In the bakery-café, she is full wig and fake eyelash swish, her vowels so sweetly plummy bees suddenly circle her head. She looks fragile. There’s a tottering uncertainty to her bearing. What am I doing here, she might have been asking herself? Who is this man who loves me? What is my role here? What is my role in life in general? Do we, the rabble, stay back and stare courteously? Do we say hello and smile? Does she leave with a box of pastries? Does she eat the bakery-café’s specialty rugelach or a napoleon? Is the boss happy? Does she stay long enough to make him happy? Can anything make any of us happy?
Yes. This memory makes me happy. While Joan is with us, the boss is gracious and Joan is gracious. They pull me out of myself, and I write a different kind of entry, thinking about all of us gathered there, thinking about the sadness of the boss. Somewhere, there’s a jaunty, outward-looking piece I attribute to Joan. Some kind of exchange is set in motion, each side a site of tourism for the other. We inject the glamor of our humdrum realness into Joan as she wafts the despair of her fading stardom onto us—the despair, like the despair of art deco, that always includes the wish to show a good face and can, in this case, brighten your point of view rather than prompt a leap to death.
Joan is plucky to have come and generous to have taken the time to sit in front of her makeup mirror and create for a fan the Joan Collins, with her sexy overbite, that slides into the world.
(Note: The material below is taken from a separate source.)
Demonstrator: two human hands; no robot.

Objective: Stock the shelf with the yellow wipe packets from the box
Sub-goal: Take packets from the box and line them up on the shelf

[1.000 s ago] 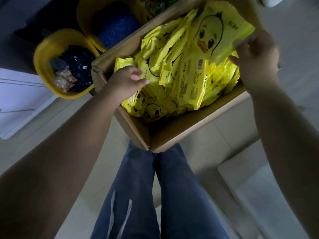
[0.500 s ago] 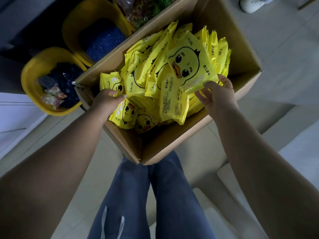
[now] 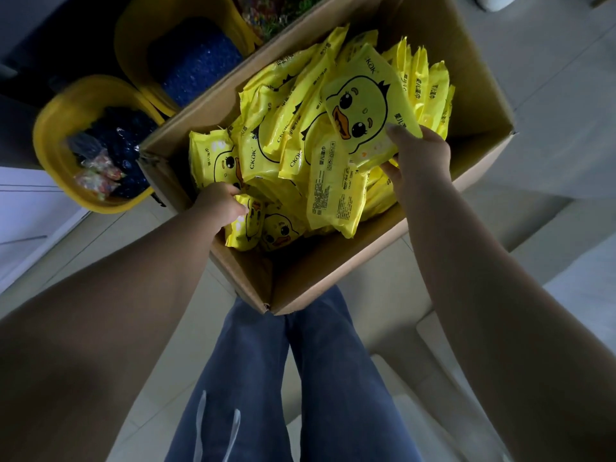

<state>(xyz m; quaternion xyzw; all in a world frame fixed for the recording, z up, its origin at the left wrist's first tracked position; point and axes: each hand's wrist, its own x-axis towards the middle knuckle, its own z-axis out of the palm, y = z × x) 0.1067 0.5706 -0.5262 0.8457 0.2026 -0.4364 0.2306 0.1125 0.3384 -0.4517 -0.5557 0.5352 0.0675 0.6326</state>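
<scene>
An open cardboard box [image 3: 336,271] on the floor is heaped with several yellow wipe packets printed with a duck face. My right hand [image 3: 421,161] pinches the near end of one duck-face packet [image 3: 363,108] that lies on top of the heap. My left hand [image 3: 218,203] reaches into the box's left corner and closes around a lower packet [image 3: 246,225]; its fingertips are hidden among the packets. No shelf is in view.
Two yellow tubs stand left of the box: one [image 3: 63,135] with dark wrapped items and sweets, one [image 3: 133,38] with blue beads. A white cabinet front [image 3: 23,208] is at the far left. My legs in blue trousers [image 3: 286,378] stand below the box on pale floor tiles.
My right hand brought its packet down from above the box onto the heap. My left hand went from hovering over the packets to gripping one in the left corner. The camera shifted closer.
</scene>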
At this time, she’s between marriage number four and marriage number five. She won’t marry again until 2002, when she weds Percy Gibson, who is 30 years younger than she is. Go Joan!
In time the bakery-café has to close. Probably, we are the cause. It takes a few years for this to happen. I’m sad when it’s gone.
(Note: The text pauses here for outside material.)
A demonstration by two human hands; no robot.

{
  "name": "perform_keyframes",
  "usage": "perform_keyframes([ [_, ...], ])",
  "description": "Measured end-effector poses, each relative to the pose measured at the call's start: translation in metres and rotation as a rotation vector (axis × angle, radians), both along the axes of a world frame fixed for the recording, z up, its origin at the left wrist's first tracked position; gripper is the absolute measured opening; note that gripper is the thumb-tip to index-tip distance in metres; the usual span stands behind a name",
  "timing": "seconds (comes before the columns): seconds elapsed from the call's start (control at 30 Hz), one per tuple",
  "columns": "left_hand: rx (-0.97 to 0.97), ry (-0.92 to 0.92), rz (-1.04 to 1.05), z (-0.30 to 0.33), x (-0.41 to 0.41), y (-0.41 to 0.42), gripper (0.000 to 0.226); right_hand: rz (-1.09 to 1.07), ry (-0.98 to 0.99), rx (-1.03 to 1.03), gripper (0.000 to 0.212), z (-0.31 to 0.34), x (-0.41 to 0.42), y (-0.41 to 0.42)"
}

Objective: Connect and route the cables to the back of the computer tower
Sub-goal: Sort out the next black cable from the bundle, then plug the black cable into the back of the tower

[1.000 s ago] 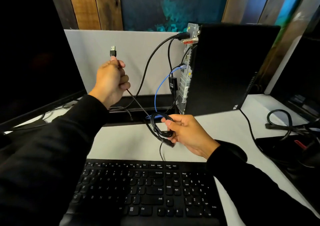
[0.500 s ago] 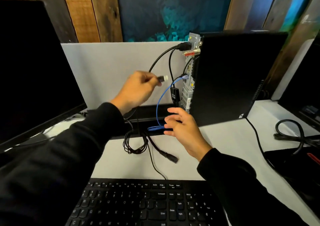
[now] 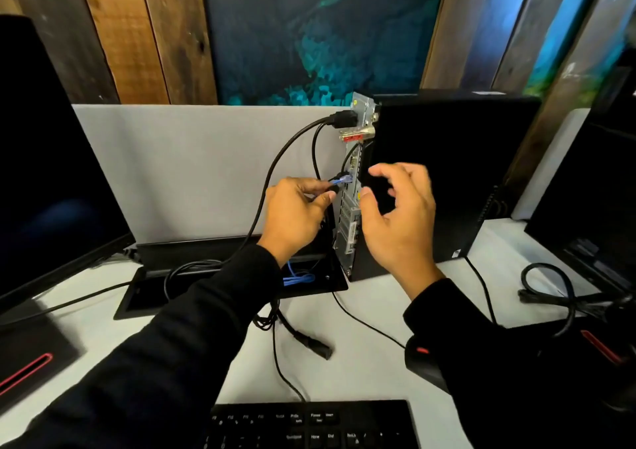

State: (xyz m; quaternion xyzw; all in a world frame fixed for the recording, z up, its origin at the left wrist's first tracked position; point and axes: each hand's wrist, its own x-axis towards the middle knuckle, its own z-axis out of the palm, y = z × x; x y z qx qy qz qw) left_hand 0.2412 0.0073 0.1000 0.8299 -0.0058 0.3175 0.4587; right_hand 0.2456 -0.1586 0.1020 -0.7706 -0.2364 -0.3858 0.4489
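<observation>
Plug of thin black cable (image 3: 332,191), pinched in left hand (image 3: 292,214), should be squared to silver rear panel (image 3: 349,207) before insertion; right hand (image 3: 395,214) hovers loosely spread, empty.

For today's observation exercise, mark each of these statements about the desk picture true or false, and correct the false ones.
1. The left hand pinches a black plug beside the back of the computer tower. True.
2. The right hand grips the blue cable. False: its fingers are loosely spread and hold nothing; it hovers by the tower's rear edge.
3. A thick black cable is already plugged in near the top of the tower's back. True.
4. The keyboard lies on top of the tower. False: it lies on the desk, at the near edge of the view.
5. A loose black connector lies on the desk, plugged into nothing. True.
</observation>
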Motion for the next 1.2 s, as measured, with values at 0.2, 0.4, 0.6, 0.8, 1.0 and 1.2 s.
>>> perform_keyframes([
  [0.2, 0.037, -0.096, 0.148, 0.016, 0.019, -0.007, 0.014, -0.14, -0.192, -0.104, 0.046, 0.056, 0.038, -0.002],
  [0.4, 0.326, -0.099, 0.252, 0.02, 0.031, -0.008, 0.015, -0.162, -0.166, -0.19, 0.038, 0.07, 0.061, -0.002],
  [0.6, 0.44, 0.039, 0.26, 0.026, 0.042, -0.003, 0.019, -0.161, -0.204, -0.155, 0.035, 0.067, 0.064, -0.002],
  [0.8, 0.415, 0.205, 0.129, 0.031, 0.052, 0.006, 0.027, -0.162, -0.243, -0.122, 0.034, 0.063, 0.068, -0.001],
  [1.0, 0.459, 0.15, -0.022, 0.038, 0.055, 0.016, 0.024, -0.164, -0.255, -0.082, 0.033, 0.061, 0.069, 0.003],
  [1.2, 0.322, 0.097, -0.031, 0.028, 0.056, 0.018, 0.015, -0.157, -0.263, -0.075, 0.033, 0.06, 0.069, 0.003],
])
I once had a chance to do makeup at the Tony Awards and afterwards got to attend their grand fete at the Marriott Marquis in the mid nineties. Many faces were there but the most breathtaking was La Joan Collins, resplendent as ever in navy sequins and sitting at a table. A small and respectful line seemed to form to wait to pay their respects, so I joined it. When it was my turn to say hello she was very gracious and I spoke of my love of "old Hollywood glamour" and she agreed that she was one of the few left of a certain generation. I then spoke of her ex-husband Anthony Newley, who passed away too young and was one of my favorite actors because of his role in the ORIGINAL "Doctor Doolittle" starring Rex Harrison. We chatted about his talent and briefly touched on a few other topics before I politely thanked her for her time. I will never forget meeting her. She remains my aging icon as I plan to carry a glam torch for all my years. xoxox
Thank you Laurie, a great piece. I reflexively recoil from celebrity culture, but your description of the visit turns into something like a Mario Benedetti short story. It's touching, with the focus on those in the bakery as much as on the empty void of celebrity. You fill this void with nostalgia, grace and a tribute to living with purpose at an advanced age. Thank you!